• **WORK REQUIRED**
Transcribe the listing verbatim. Do not carry over any pictures.

########

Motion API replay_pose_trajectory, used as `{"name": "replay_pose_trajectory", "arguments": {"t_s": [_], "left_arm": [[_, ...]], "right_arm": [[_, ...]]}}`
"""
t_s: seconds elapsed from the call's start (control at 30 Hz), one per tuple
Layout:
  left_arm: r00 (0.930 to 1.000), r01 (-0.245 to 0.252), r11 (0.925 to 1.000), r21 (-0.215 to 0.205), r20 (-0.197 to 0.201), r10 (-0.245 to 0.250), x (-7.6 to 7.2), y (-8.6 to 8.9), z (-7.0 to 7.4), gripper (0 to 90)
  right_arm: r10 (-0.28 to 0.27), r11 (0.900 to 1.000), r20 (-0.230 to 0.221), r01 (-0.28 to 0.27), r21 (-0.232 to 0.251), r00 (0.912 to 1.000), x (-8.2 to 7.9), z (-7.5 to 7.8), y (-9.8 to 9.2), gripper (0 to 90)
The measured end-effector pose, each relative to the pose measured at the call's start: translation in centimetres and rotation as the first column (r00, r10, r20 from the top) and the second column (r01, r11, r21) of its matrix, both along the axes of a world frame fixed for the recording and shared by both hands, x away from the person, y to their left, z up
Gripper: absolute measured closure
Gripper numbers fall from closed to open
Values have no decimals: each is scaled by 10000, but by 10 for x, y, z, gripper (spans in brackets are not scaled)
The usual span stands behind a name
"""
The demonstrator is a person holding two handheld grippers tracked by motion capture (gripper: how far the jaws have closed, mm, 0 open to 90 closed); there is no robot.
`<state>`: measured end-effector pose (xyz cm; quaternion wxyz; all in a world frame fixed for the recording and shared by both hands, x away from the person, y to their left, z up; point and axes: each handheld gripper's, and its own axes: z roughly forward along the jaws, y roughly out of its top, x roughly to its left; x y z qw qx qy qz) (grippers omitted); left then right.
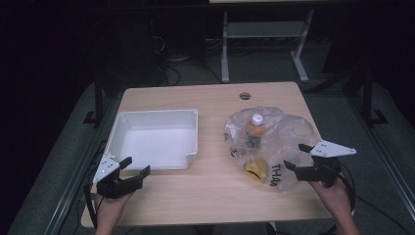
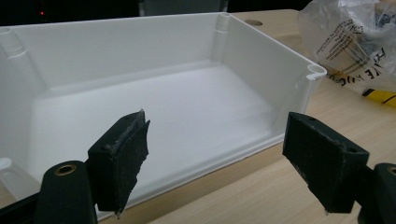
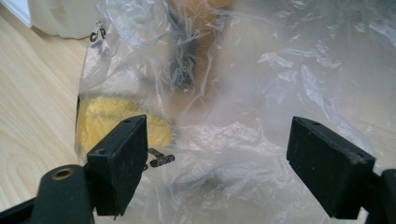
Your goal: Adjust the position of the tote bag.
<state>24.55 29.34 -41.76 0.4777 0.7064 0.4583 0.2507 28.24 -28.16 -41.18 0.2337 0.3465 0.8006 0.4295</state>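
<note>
My right gripper (image 1: 302, 157) is open at the lower right, just beside the bag (image 1: 284, 132); the bag lies up-left of it. My left gripper (image 1: 135, 167), open too, is farther, by the tray (image 1: 192, 117).

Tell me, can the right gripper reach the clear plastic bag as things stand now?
Probably yes. The right gripper is right at the edge of the plastic bag, its jaws are open, and nothing lies between them.

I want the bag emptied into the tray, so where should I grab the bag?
Probably pinch the loose crumpled film at the bag's near right edge, coming from the person's side with the right hand-held gripper; the bottle and yellow item weigh down its left half.
</note>
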Motion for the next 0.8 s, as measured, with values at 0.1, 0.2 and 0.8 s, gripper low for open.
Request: {"name": "replay_pose_trajectory", "arguments": {"t_s": [0.1, 0.2, 0.8], "left_arm": [[10000, 38, 10000, 38, 5, -38, 1, -1, 0, 218], [10000, 36, 9999, 109, -63, -36, 2, -1, -1, 218], [9954, 934, 9955, 157, -214, -931, 4, -6, -3, 220]], "right_arm": [[26, 10000, 36, -26, -60, 10000, 0, 0, -1, 202], [45, 10000, 119, -44, -26, 9999, 0, 0, -3, 202], [206, 9998, 236, -208, 64, 9995, -3, 2, -4, 200]]}}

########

• **ANSWER TO THIS PROBLEM**
Motion API replay_pose_trajectory, used as `{"name": "replay_pose_trajectory", "arguments": {"t_s": [_], "left_arm": [[_, ...]], "right_arm": [[_, ...]]}}`
"""
t_s: seconds elapsed from the call's start (control at 30 Hz), one per tuple
Layout:
  left_arm: r00 (0.930 to 1.000), r01 (-0.245 to 0.252), r11 (0.925 to 1.000), r21 (-0.215 to 0.205), r20 (-0.197 to 0.201), r10 (-0.245 to 0.250), x (-7.6 to 7.2), y (-8.6 to 8.9), z (-7.0 to 7.4), gripper (0 to 90)
  right_arm: r10 (-0.28 to 0.27), r11 (0.900 to 1.000), r20 (-0.230 to 0.221), r01 (-0.28 to 0.27), r21 (-0.232 to 0.251), r00 (0.912 to 1.000), x (-8.2 to 7.9), z (-7.5 to 7.8), y (-9.8 to 9.2), gripper (0 to 90)
The measured end-effector pose, each relative to the pose measured at the call's start: translation in centimetres and rotation as the first column (r00, r10, r20 from the top) and the second column (r01, r11, r21) of its matrix, both along the axes of a world frame fixed for the recording and shared by both hands, x away from the person, y to their left, z up
Gripper: absolute measured closure
Gripper numbers fall from closed to open
Values have no decimals: each is scaled by 10000, but by 10 for x, y, z, gripper (spans in brackets are not scaled)
The usual span stands behind a name
"""
The demonstrator is a person holding two handheld grippers tracked by motion capture (gripper: how far the jaws have closed, mm, 0 open to 90 closed); there is no robot.
`<state>`: measured end-effector pose (xyz cm; quaternion wxyz; all in a world frame fixed for the recording and shared by both hands, x away from the person, y to their left, z up; point and axes: each handheld gripper's, and its own axes: z roughly forward along the jaws, y roughly out of its top, x roughly to its left; x y z qw qx qy qz) (grippers omitted); left then right.
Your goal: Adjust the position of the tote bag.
<state>24.55 29.34 -41.76 0.4777 0.7064 0.4583 0.2507 28.24 -28.16 -41.18 0.2337 0.3465 0.8006 0.4295</state>
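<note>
My right gripper (image 1: 302, 157) is open at the lower right, just beside the bag (image 1: 284, 132); the bag lies up-left of it. My left gripper (image 1: 135, 167), open too, is farther, by the tray (image 1: 192, 117).

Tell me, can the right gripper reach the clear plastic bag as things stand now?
Probably yes. The right gripper is right at the edge of the plastic bag, its jaws are open, and nothing lies between them.

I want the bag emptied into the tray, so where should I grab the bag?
Probably pinch the loose crumpled film at the bag's near right edge, coming from the person's side with the right hand-held gripper; the bottle and yellow item weigh down its left half.
</note>
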Motion for the next 0.8 s, as measured, with values at 0.1, 0.2 and 0.8 s, gripper low for open.
Request: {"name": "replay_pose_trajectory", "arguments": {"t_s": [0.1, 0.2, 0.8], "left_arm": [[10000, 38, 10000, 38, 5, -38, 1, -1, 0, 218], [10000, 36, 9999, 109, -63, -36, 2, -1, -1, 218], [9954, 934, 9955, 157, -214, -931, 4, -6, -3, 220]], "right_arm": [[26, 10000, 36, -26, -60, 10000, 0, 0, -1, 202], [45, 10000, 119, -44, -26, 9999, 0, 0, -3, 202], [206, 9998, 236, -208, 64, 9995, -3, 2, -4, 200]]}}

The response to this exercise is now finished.